## [Action item]
Your answer should be a single number: how many lines in the data below hold the string "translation".

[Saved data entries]
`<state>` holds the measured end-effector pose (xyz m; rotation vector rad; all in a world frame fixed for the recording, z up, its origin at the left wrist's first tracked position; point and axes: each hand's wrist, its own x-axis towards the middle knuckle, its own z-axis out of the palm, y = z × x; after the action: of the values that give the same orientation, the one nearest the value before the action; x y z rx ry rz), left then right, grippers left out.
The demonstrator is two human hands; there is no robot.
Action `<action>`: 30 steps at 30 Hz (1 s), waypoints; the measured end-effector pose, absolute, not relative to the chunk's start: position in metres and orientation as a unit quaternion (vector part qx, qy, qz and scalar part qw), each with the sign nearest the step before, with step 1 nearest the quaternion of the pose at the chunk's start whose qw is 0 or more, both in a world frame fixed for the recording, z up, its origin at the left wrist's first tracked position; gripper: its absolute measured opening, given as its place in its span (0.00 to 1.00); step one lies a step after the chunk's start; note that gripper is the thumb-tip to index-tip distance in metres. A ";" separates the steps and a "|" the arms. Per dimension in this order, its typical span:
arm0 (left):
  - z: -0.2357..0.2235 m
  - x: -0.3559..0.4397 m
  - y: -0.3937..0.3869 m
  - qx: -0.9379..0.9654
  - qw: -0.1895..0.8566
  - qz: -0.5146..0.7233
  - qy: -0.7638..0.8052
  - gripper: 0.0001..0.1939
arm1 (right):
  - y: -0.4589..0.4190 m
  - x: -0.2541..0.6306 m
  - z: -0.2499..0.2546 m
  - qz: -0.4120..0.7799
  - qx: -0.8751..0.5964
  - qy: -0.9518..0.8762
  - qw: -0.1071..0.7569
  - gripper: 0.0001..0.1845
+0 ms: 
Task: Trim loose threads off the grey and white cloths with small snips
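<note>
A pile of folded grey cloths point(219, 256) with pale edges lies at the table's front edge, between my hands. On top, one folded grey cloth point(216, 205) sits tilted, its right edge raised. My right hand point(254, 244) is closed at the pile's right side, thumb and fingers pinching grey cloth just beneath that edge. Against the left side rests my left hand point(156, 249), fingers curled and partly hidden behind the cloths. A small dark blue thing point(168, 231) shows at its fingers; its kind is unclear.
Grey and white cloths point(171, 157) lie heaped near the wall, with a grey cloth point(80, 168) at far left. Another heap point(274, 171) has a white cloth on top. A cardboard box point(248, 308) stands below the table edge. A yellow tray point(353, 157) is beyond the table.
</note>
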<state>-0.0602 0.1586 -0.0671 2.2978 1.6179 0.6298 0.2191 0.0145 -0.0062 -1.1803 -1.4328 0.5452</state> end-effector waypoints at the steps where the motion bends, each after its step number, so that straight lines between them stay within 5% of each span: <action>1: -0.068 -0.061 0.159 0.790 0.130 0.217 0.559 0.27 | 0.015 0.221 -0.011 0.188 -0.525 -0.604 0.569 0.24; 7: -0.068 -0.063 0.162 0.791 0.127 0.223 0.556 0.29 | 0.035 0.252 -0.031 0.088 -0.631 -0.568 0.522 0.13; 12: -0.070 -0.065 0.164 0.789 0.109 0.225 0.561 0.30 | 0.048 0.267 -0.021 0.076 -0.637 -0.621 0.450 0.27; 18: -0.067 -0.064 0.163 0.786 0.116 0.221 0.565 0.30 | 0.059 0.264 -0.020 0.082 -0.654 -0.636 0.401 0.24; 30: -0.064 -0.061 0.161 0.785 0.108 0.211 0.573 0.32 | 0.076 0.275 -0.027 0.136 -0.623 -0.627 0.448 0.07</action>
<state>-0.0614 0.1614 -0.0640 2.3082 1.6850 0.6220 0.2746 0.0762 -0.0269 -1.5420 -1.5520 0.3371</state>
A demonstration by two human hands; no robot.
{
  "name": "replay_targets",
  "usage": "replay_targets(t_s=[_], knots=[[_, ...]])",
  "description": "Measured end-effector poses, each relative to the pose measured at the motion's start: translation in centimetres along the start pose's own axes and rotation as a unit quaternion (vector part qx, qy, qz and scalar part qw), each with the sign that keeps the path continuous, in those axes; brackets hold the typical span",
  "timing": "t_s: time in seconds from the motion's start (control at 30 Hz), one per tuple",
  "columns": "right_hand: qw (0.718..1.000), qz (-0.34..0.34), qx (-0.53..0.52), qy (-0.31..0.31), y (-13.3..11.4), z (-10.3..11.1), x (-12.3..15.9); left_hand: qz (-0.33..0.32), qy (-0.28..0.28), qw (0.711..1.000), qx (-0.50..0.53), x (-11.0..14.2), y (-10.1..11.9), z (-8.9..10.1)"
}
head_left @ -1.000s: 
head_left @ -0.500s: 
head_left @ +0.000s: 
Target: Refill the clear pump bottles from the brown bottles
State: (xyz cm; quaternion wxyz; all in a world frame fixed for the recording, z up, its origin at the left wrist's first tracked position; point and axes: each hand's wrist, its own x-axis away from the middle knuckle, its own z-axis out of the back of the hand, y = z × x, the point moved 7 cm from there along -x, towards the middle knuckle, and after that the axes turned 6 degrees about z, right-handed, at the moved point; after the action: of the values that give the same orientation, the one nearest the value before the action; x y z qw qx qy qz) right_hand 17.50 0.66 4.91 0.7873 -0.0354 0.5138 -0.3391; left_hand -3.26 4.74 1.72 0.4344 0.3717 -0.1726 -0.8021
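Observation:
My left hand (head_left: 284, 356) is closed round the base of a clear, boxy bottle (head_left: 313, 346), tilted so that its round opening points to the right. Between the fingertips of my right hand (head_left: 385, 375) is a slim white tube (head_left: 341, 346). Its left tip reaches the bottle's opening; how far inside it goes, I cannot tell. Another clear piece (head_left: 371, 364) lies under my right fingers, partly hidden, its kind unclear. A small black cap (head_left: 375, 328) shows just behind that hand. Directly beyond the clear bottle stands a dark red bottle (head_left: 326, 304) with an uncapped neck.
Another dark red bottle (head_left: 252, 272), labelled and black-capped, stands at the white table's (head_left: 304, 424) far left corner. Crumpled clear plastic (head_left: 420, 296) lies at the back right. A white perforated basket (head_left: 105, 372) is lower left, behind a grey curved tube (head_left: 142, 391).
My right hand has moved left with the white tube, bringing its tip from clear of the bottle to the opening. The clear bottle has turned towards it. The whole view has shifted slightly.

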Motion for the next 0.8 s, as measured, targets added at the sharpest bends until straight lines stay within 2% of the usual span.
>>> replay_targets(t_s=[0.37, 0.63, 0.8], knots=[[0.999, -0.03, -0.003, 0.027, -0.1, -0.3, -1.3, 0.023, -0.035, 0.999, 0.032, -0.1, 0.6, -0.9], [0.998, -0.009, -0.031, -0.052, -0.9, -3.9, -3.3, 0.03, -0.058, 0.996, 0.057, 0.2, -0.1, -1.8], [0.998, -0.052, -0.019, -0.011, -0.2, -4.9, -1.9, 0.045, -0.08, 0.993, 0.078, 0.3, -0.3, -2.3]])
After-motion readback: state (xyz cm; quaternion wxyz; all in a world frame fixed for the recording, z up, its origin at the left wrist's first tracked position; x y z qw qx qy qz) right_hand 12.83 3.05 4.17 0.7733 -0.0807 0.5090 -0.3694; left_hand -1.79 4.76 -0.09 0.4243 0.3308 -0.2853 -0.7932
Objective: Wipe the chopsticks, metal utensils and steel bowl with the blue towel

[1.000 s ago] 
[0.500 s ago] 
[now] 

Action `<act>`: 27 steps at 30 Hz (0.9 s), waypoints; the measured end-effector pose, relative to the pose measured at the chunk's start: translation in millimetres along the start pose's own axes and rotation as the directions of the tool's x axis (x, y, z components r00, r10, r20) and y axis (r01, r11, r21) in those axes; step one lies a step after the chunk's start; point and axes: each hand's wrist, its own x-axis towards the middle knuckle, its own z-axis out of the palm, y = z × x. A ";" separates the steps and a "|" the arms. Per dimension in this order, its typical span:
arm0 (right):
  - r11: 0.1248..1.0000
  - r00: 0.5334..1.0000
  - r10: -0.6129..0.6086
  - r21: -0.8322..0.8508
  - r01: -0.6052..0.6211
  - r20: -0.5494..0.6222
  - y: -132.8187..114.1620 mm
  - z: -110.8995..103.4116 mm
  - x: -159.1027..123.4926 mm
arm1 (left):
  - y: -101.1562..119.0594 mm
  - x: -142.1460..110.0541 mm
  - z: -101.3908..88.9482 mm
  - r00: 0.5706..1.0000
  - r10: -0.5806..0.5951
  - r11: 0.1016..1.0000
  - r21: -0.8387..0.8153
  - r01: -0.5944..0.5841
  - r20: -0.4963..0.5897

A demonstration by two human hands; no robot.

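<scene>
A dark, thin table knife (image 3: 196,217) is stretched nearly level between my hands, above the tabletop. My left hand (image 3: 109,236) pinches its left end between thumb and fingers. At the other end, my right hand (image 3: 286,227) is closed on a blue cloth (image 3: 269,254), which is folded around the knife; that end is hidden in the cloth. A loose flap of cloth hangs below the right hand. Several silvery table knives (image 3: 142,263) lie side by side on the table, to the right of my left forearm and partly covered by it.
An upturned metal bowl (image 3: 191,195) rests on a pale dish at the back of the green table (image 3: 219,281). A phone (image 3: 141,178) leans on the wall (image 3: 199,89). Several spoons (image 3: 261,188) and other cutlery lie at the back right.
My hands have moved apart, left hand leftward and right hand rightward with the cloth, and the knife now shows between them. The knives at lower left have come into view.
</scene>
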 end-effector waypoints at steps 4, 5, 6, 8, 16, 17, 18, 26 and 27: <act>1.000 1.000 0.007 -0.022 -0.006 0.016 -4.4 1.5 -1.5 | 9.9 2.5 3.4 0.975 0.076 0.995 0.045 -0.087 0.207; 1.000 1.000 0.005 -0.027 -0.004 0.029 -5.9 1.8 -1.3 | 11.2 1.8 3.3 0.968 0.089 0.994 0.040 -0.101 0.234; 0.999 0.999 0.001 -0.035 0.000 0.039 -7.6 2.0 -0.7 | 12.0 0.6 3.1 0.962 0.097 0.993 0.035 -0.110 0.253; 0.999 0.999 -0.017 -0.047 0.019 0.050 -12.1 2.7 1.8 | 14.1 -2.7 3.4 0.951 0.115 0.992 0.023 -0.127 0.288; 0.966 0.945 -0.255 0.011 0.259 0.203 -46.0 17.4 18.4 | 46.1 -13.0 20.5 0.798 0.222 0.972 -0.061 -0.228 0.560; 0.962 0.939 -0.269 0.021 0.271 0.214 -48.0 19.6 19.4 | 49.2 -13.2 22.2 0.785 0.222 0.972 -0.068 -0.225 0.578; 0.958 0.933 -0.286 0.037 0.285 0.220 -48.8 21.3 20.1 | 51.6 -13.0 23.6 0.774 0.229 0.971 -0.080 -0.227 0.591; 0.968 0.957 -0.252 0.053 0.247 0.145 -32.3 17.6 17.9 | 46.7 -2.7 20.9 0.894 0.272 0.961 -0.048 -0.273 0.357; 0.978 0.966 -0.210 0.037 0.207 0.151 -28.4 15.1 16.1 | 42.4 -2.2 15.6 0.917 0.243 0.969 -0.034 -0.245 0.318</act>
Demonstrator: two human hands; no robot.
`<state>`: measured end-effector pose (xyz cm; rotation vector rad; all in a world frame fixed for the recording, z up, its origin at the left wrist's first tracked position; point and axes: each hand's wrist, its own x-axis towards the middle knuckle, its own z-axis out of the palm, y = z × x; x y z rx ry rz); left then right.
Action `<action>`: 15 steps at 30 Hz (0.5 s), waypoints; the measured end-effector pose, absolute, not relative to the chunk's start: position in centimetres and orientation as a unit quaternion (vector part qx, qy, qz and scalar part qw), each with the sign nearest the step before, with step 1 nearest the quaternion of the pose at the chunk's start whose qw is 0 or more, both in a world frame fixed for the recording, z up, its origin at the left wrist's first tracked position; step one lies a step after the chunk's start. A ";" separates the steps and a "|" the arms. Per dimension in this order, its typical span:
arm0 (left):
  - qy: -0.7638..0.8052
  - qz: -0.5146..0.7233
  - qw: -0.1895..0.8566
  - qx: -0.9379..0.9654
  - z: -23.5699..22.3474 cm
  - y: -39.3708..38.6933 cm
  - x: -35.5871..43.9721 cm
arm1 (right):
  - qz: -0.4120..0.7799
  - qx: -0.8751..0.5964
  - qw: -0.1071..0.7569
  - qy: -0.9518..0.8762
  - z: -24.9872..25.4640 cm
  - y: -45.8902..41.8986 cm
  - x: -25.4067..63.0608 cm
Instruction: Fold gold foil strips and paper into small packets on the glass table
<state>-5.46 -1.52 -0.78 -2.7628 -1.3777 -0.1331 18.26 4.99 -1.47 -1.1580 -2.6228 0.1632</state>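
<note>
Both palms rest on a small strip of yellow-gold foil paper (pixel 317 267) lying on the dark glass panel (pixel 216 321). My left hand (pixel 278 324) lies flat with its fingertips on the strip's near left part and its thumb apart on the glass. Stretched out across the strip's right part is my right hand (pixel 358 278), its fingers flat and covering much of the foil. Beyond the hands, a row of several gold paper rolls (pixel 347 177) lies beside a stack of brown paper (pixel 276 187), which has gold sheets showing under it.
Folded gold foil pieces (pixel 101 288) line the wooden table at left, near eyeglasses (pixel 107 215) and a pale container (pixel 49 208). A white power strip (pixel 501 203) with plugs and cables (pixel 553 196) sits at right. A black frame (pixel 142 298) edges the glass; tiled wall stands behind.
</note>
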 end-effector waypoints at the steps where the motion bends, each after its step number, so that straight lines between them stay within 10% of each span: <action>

## [Exercise solution]
2